Items from a dataset:
◆ ◆ ◆ ◆

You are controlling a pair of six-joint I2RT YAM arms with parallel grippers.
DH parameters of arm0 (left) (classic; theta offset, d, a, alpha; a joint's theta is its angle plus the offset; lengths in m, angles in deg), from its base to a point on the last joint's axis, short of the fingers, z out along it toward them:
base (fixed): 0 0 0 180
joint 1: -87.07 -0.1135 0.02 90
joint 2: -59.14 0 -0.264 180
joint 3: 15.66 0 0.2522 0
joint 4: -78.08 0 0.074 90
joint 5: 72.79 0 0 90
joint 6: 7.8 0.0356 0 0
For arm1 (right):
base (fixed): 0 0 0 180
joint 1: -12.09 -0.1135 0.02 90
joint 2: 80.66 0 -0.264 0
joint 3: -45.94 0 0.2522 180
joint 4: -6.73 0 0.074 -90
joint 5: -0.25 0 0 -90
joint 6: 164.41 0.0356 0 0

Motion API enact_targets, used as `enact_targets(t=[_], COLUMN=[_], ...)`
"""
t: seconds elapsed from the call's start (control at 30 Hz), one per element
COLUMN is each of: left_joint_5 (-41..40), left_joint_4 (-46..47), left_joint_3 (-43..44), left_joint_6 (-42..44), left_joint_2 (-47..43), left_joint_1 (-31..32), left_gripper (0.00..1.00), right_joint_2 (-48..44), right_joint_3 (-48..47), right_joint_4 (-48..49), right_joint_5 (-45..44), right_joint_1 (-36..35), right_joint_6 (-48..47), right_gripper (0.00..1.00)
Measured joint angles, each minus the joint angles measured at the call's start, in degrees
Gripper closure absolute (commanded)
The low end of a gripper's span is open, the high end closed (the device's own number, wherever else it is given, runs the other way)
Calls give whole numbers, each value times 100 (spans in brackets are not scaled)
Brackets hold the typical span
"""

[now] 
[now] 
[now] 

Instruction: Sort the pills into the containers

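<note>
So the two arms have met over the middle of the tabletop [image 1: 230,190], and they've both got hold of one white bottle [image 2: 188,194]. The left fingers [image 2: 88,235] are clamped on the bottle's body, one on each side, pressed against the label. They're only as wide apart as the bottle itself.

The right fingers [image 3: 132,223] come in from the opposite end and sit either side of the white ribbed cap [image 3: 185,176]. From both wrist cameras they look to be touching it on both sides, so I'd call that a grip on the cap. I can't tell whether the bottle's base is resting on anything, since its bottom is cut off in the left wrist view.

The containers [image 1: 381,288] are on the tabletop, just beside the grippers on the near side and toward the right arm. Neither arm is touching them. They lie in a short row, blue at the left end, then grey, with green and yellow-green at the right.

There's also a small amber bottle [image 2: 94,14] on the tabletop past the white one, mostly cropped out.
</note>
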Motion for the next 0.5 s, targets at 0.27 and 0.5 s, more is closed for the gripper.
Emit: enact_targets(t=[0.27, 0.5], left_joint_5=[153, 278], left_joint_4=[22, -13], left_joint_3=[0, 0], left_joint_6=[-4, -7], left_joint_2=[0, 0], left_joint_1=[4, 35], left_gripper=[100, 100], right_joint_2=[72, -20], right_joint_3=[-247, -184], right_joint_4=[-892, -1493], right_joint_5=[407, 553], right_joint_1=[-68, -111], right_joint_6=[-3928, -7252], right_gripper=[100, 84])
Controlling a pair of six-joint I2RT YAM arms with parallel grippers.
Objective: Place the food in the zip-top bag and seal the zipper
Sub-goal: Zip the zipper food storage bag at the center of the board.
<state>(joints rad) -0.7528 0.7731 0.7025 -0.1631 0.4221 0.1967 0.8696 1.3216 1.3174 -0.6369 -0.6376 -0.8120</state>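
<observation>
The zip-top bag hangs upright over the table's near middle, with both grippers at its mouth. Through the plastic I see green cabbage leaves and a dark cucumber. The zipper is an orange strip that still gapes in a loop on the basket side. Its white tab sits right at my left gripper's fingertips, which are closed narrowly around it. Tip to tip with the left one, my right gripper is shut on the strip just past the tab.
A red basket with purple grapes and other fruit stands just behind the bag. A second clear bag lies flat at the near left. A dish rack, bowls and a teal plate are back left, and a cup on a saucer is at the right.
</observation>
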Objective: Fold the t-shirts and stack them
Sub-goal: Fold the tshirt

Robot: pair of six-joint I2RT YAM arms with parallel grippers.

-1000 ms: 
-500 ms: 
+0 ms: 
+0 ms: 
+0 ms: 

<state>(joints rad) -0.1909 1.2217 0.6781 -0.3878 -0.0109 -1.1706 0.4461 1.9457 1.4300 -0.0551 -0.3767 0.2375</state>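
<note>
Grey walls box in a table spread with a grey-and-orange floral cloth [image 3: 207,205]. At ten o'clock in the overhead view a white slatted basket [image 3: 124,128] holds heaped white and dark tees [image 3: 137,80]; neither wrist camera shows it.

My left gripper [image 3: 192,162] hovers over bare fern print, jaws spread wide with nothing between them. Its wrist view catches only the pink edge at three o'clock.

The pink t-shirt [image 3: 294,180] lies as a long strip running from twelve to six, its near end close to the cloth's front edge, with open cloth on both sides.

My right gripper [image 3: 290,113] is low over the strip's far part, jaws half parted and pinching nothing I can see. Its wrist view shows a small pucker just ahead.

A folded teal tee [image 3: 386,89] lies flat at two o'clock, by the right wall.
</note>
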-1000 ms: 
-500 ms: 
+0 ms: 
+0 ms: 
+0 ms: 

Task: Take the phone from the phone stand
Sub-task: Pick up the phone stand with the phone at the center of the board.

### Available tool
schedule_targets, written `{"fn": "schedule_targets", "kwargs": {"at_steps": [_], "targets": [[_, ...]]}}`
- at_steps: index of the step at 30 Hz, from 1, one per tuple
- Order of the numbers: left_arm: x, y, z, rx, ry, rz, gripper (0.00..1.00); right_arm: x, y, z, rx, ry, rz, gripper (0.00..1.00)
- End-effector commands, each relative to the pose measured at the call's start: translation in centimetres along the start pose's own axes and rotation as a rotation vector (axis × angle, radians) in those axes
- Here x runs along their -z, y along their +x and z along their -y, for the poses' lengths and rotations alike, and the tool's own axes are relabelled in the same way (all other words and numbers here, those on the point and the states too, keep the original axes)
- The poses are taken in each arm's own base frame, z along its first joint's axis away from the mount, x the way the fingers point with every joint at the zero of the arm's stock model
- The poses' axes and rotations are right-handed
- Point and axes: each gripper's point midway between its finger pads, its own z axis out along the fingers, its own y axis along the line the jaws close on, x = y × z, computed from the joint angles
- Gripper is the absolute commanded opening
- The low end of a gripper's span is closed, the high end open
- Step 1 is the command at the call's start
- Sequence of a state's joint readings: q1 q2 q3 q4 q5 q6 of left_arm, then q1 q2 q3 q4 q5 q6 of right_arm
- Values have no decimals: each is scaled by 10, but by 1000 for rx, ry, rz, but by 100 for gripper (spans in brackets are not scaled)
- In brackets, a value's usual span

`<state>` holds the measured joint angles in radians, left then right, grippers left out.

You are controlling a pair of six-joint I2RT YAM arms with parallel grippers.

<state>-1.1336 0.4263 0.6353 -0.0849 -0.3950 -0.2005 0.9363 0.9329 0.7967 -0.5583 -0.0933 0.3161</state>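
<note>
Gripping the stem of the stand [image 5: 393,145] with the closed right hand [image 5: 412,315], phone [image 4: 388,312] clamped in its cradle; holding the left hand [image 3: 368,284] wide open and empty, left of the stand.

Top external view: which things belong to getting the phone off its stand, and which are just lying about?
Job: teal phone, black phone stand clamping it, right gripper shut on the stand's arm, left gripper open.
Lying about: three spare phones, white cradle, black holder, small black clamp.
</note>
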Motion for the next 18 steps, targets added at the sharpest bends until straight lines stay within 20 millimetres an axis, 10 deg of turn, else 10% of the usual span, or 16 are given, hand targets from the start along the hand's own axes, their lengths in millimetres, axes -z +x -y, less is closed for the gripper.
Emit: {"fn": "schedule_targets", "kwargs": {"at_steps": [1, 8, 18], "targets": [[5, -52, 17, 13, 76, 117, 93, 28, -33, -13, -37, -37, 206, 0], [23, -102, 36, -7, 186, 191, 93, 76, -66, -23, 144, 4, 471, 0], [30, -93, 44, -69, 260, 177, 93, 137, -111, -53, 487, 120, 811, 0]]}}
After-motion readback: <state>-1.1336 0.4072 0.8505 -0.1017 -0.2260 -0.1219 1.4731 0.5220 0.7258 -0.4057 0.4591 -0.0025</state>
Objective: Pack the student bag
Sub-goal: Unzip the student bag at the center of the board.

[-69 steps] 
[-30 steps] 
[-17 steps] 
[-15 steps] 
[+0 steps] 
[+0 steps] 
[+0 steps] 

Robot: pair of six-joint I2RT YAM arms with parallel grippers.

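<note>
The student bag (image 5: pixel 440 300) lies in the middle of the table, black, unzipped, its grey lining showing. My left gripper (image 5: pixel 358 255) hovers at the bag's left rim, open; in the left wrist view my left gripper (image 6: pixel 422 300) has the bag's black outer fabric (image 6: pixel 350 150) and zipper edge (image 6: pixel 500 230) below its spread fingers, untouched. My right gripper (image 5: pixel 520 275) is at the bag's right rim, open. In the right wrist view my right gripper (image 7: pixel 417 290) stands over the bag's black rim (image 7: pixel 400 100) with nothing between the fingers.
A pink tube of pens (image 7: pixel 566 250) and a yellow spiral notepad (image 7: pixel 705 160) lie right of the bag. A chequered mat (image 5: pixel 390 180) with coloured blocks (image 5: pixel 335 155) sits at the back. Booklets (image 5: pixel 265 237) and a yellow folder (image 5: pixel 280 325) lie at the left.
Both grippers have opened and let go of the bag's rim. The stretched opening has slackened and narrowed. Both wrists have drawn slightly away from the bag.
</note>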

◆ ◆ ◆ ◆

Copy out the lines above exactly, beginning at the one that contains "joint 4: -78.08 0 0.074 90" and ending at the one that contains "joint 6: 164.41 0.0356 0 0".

joint 4: -78.08 0 0.074 90
joint 5: 72.79 0 0 90
joint 6: 7.8 0.0356 0 0
For arm1 (right):
base (fixed): 0 0 0 180
joint 1: -12.09 -0.1135 0.02 90
joint 2: 80.66 0 -0.264 0
joint 3: -45.94 0 0.2522 180
joint 4: -6.73 0 0.074 -90
joint 5: -0.25 0 0 -90
joint 6: 164.41 0.0356 0 0

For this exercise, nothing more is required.